Crete remained a low priority before April 1941, however, as British resources were needed elsewhere. Most of the Allied troops and equipment provided for Greece were sent to the mainland, where the Italian effort was concentrated, and Crete itself was left relatively undisturbed during this period. There was, however, an attack on Suda Bay by Italian motor boats, which crippled the heavy cruiser HMS York (ADM 223/685).
The growing threat to the island
The importance of Crete changed quickly in April 1941, when Germany launched an invasion of Greece, to support the faltering Italian campaign there and to oust the Allied forces from the mainland.
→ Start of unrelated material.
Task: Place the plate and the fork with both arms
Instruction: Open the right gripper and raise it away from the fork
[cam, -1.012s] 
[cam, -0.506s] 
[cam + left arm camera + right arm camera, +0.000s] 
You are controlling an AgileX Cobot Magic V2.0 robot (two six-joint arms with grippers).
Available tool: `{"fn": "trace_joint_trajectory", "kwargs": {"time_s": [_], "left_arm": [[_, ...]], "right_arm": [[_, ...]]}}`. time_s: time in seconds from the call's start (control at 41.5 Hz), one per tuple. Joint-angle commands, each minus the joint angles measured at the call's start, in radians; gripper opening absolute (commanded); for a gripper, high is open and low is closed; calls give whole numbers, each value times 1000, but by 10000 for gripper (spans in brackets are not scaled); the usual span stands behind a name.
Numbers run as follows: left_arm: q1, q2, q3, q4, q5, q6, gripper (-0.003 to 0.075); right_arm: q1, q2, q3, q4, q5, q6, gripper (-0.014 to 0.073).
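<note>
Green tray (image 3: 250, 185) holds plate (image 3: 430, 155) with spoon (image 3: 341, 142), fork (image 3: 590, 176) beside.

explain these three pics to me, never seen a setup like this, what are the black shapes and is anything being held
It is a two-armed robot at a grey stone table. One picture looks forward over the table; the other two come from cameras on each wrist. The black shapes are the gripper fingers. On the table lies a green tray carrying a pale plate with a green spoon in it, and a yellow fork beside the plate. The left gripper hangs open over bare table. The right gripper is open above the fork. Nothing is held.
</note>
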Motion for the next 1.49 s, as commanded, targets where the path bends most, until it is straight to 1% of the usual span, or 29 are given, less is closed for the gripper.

The Allies were soon forced to evacuate, with some troops being disembarked on Crete to save time.
The Germans also planned an invasion of the island, known as ‘Operation Mercury’, and began assembling forces and creating bases for this purpose. This was confirmed in a directive issued by Hitler on 25 April.
Crete was now a front-line Allied outpost, and Wavell was expected to hold it. The Prime Minister emphasised this policy in a signal stating that the island had to be ‘stubbornly defended’.
In the meantime, German aircraft began operating over Crete and Allied ships came under attack, making it more difficult to keep the island supplied. The cargo ship Araybank was sunk in Suda Bay, and there is a movement card for this vessel at BT 389/2/30.
Allied preparations for battle
Crete saw a large increase in the numbers of Allied personnel by late April, most being evacuees from the Greek mainland. Wavell visited on 30 April and General Freyberg, who had just arrived with his 2 New Zealand Division, was appointed commander of Creforce. He had more than 40,000 men available, including Australian, British and Greek troops as well as his own division, and a few tanks. However, many men had lost their equipment and become disorganised during the evacuation, and some were poorly trained. Inadequate communications was another handicap affecting the defenders, and the supply of telephones before the battle is mentioned in WO 201/101.
Above all, the lack of air support was a crucial weakness; only a handful of British aircraft were based on Crete but none remained by 20 May and the island was exposed to heavy air attack. Freyberg positioned most of his forces along the coast between Maleme and Heraklion to cover the airfields and harbours, though their mobility was quite limited. On the other hand, with the Enigma decrypts he had detailed warning of German plans. An example of an Enigma decrypt can be downloaded from DEFE 3/894.